James Veatch was educated in common schools and under private tutors. He studied law and was admitted to the bar, establishing a private practice in Elizabethtown. He practiced for many years, and was the auditor of Spencer County, Indiana, from 1841 until 1855. He was serving as a state legislator when the Civil War began.

Civil War service
Veatch volunteered for service in the Union army and was appointed colonel of the 25th Regiment Indiana Infantry.  He led the regiment at the battle of Fort Donelson and then took command of the 2nd Brigade in Stephen A. Hurlbut's division at the battle of Shiloh.  Major John W. Foster noted that "Colonel Veatch acted with great courage. He was always with his brigade in the thickest of the fight."
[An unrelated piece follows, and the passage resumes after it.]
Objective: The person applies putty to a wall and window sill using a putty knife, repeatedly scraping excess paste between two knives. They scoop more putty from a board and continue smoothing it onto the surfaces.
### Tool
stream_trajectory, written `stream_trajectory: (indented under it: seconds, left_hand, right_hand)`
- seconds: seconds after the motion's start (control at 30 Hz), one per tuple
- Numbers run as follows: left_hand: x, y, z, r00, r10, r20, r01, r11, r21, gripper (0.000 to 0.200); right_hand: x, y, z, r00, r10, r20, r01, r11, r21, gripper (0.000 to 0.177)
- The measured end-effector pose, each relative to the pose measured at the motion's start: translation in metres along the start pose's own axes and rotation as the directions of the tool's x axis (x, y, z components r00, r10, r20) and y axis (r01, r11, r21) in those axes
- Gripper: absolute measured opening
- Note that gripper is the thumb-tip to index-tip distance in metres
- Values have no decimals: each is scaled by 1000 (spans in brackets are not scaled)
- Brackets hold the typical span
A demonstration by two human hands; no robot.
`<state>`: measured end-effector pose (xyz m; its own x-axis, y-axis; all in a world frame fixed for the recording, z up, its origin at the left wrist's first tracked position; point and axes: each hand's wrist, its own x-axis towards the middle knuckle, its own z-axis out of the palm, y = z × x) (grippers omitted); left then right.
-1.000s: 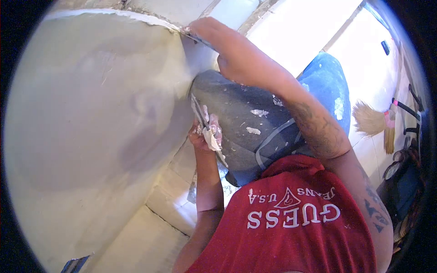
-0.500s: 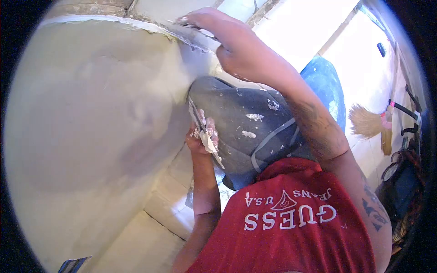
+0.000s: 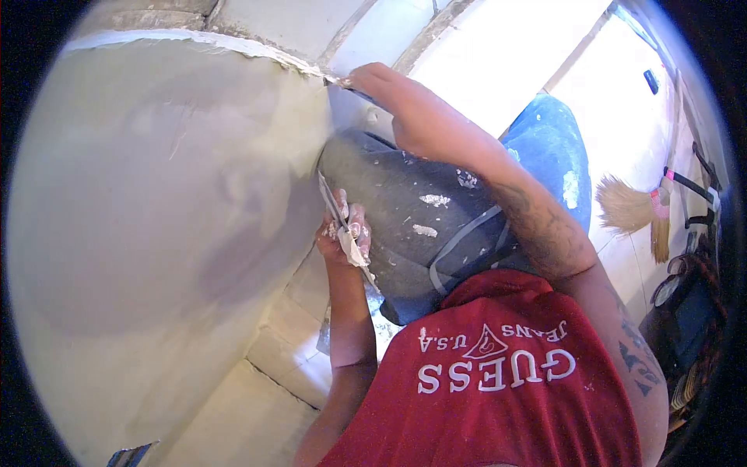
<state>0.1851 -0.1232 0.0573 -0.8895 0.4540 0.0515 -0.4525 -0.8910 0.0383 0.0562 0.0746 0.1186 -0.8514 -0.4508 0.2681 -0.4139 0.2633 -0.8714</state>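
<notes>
My left hand (image 3: 333, 240), smeared with white paste, is closed around a thin flat metal plate (image 3: 330, 201) seen nearly edge-on. A lump of white plaster (image 3: 352, 247) clings to that plate. Higher up, my right hand (image 3: 401, 100) is closed on a thin flat scraper (image 3: 362, 95), mostly hidden by the fingers. Its tip meets the right end of a ragged white plaster edge (image 3: 264, 48) along the top of the smooth pale wall (image 3: 140, 233). Shadows of my head and arm fall on this wall.
My plaster-spotted grey trouser leg (image 3: 405, 194) and blue trouser knee (image 3: 551, 148) lie below my right arm. Pale tiles (image 3: 241, 412) meet the wall at lower left. A straw brush (image 3: 629, 208) and dark bags or cords (image 3: 689, 311) are at right.
My right hand has moved right and down along the wall's plaster edge, its fingers drawn in closer. My left hand with the plate has hardly moved.
</notes>
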Motion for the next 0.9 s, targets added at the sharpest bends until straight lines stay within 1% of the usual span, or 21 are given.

On April 28, 1862, Veatch was appointed brigadier general of volunteers.  He was still in command of his brigade during the siege of Corinth and the battle of Hatchie's Bridge where he was wounded.  For the next year General Veatch commanded the District of Memphis.  Veatch led the 4th Division of the XVI Corps during the Meridian Expedition.  His division joined William T. Sherman's forces for the Atlanta Campaign and fought at the battles of Resaca, Dallas and Kennesaw Mountain.  He went on sick leave on July 17, 1864, just prior to the Battle of Atlanta.  When Veatch returned to active duty his former commander, Oliver O. Howard, instructed him to wait in Memphis for orders.  He briefly commanded the District of West Tennessee before being assigned to the Department of the Gulf.  There he assumed command of the 1st Division in Gordon Granger's XIII Corps and participated in the Battle of Fort Blakely.  He was brevetted to major general of volunteers in March 1865 and resigned from the army in August of that year.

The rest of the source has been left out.